Leaving aside the mendacity of abandoning promises made in a referendum campaign almost as soon as it is concluded, the fantasy scenario sketched out in Boris Johnson’s opening salvo on Brexit terms is unlikely to withstand contact with reality. The UK can have free movement rights for its nationals across the European Union, but a points system will apply to those coming here? The UK can enjoy access to the single market but not comply with ECJ rulings? None of this will come to pass.
Yet once a new Prime Minister is in place, and a likely general election has been held, the expectation is that Article 50 will be engaged. The UK will notify its EU partners of its intention to leave. Let us then say that Britain cannot obtain good terms for Brexit. In the current febrile state of EU politics, there will be a phalanx of states that are unwilling to let the UK have the best of both worlds. There are national government veto points too, particularly if the deal is “mixed” (that is, engaging both national competences and those of the EU). The Brexit terms on which the Tory leadership had been contested, and any subsequent general election had been fought, could not be delivered. What happens then?
Article 50 is silent on whether a country that has notified the EU of its intention to leave, and thereby initiated divorce proceedings, can reverse its position and withdraw its notification. Does that mean that Brexit is a one-way street once Article 50 has been triggered? Perhaps. But another reading is that the text becomes one those creative non-spaces that Europe has used repeatedly in its passage to union. Constitutional experts suggest that it may be possible to “withdraw a withdrawal” – though the ECJ might be asked to provide a ruling.

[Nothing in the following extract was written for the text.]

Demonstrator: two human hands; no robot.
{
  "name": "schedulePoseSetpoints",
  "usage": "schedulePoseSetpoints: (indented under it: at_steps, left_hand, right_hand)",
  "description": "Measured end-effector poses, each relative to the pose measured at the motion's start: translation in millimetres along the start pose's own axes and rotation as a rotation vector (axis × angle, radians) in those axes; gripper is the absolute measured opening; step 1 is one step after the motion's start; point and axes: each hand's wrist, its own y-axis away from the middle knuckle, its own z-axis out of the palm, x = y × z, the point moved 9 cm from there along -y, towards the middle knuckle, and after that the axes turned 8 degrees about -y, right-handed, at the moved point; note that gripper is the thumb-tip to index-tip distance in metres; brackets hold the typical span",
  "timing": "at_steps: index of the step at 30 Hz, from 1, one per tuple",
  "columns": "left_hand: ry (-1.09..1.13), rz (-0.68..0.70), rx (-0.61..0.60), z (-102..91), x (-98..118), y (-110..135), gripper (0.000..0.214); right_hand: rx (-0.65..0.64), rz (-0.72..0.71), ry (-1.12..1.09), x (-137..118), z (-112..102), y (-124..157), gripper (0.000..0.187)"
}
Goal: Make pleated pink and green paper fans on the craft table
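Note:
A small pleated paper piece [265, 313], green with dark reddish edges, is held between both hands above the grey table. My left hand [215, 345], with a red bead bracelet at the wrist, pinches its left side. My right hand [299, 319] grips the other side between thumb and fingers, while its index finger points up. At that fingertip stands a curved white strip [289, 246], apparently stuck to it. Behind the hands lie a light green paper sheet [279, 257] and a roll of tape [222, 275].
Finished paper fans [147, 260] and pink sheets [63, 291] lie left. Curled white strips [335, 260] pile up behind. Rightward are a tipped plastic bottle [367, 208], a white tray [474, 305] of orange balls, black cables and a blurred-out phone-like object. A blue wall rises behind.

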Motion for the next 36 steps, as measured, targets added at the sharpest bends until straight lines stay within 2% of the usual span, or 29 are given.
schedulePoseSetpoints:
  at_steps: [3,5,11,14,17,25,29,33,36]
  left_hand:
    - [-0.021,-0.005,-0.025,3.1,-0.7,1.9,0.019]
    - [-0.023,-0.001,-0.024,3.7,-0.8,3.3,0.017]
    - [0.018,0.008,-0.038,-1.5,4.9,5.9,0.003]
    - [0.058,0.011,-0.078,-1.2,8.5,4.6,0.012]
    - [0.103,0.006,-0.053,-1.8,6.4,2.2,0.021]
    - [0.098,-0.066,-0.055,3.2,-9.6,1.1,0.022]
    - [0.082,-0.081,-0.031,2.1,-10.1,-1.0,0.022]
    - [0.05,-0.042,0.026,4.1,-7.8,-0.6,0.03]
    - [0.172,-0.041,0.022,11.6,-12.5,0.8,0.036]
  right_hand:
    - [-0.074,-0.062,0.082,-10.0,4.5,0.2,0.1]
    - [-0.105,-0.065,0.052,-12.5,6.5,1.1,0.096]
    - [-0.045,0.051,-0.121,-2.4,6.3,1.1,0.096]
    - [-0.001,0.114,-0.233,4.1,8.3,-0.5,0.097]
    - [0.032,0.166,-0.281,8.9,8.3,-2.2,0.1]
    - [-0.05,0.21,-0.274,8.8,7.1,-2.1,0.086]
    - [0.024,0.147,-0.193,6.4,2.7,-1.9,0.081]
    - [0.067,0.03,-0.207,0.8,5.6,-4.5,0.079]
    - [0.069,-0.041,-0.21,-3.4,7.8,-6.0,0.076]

These are the circumstances in which a second referendum could be held. The country could be asked to vote on remaining in the EU versus the terms of Brexit on offer. If the country chose to remain, the Article 50 notice could be withdrawn. (Of course, such a scenario also relies on considerable goodwill from our EU partners, many of whom will simply want to see the UK amputated cleanly from the rest of the union. But if there is a prospect of a second referendum, the balance may tip in the UK’s favour).
A central question of the Brexit terms general election might then become whether the governing party or parties had made a commitment to a second referendum. Instead of arguing that parliamentarians should ignore the referendum result, refuse to trigger Article 50, or simply propose the UK should remain in the EU, pro-European parties should commit to a second referendum, and put pressure on the Conservative Party to do the same. Not all will have an interest in doing this, of course - the SNP, in particular, will be juggling multiple factors in its political calculations. And the UK may be engulfed by economic and constitutional crises well before any of these scenarios plays out, such is the pace of the events. But these are the questions that now need to be addressed, in public as well as political party debates.